## Activity
Output all of the listing, leaving every line exactly as written.

[Supplied information Boundary: Start]

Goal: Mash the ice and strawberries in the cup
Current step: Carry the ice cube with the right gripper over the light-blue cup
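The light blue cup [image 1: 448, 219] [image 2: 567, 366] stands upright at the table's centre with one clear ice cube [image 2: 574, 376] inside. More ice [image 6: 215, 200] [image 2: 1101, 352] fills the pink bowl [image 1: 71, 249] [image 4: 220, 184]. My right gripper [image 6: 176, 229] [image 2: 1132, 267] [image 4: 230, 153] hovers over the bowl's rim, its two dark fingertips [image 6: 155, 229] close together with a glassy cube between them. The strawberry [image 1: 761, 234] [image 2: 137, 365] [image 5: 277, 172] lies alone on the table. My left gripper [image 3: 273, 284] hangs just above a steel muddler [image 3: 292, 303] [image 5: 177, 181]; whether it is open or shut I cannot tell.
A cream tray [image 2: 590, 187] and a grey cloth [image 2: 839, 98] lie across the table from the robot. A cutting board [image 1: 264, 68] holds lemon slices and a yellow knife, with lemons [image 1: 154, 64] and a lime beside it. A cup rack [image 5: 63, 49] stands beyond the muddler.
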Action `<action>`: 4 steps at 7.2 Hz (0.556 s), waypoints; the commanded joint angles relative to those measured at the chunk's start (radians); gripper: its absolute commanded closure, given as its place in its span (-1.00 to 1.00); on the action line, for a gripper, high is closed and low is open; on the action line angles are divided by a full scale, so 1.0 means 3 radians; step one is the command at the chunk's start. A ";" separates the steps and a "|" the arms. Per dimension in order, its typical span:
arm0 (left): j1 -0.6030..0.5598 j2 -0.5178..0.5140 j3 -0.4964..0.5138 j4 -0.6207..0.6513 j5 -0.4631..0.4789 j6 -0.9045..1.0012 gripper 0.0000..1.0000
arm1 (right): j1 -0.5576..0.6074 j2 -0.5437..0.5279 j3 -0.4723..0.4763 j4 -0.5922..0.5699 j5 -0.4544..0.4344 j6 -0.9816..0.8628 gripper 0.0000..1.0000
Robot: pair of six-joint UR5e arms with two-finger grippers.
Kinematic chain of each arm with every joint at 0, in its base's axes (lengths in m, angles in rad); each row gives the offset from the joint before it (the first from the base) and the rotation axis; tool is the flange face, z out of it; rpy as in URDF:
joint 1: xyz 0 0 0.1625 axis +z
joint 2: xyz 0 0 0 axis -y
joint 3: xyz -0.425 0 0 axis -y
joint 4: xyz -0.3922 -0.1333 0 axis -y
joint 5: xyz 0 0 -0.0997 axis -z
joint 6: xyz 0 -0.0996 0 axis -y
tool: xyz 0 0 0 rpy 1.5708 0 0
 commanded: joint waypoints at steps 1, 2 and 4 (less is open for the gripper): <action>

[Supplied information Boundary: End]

## Expected answer
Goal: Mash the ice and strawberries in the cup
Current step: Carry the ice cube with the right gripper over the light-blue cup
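The light blue cup [image 1: 448, 219] [image 2: 567, 366] stands upright at the table's centre with one clear ice cube [image 2: 574, 376] inside. More ice [image 6: 215, 200] [image 2: 1101, 352] fills the pink bowl [image 1: 71, 249] [image 4: 220, 184]. My right gripper [image 6: 176, 229] [image 2: 1132, 267] [image 4: 230, 153] hovers over the bowl's rim, its two dark fingertips [image 6: 155, 229] close together with a glassy cube between them. The strawberry [image 1: 761, 234] [image 2: 137, 365] [image 5: 277, 172] lies alone on the table. My left gripper [image 3: 273, 284] hangs just above a steel muddler [image 3: 292, 303] [image 5: 177, 181]; whether it is open or shut I cannot tell.
A cream tray [image 2: 590, 187] and a grey cloth [image 2: 839, 98] lie across the table from the robot. A cutting board [image 1: 264, 68] holds lemon slices and a yellow knife, with lemons [image 1: 154, 64] and a lime beside it. A cup rack [image 5: 63, 49] stands beyond the muddler.
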Action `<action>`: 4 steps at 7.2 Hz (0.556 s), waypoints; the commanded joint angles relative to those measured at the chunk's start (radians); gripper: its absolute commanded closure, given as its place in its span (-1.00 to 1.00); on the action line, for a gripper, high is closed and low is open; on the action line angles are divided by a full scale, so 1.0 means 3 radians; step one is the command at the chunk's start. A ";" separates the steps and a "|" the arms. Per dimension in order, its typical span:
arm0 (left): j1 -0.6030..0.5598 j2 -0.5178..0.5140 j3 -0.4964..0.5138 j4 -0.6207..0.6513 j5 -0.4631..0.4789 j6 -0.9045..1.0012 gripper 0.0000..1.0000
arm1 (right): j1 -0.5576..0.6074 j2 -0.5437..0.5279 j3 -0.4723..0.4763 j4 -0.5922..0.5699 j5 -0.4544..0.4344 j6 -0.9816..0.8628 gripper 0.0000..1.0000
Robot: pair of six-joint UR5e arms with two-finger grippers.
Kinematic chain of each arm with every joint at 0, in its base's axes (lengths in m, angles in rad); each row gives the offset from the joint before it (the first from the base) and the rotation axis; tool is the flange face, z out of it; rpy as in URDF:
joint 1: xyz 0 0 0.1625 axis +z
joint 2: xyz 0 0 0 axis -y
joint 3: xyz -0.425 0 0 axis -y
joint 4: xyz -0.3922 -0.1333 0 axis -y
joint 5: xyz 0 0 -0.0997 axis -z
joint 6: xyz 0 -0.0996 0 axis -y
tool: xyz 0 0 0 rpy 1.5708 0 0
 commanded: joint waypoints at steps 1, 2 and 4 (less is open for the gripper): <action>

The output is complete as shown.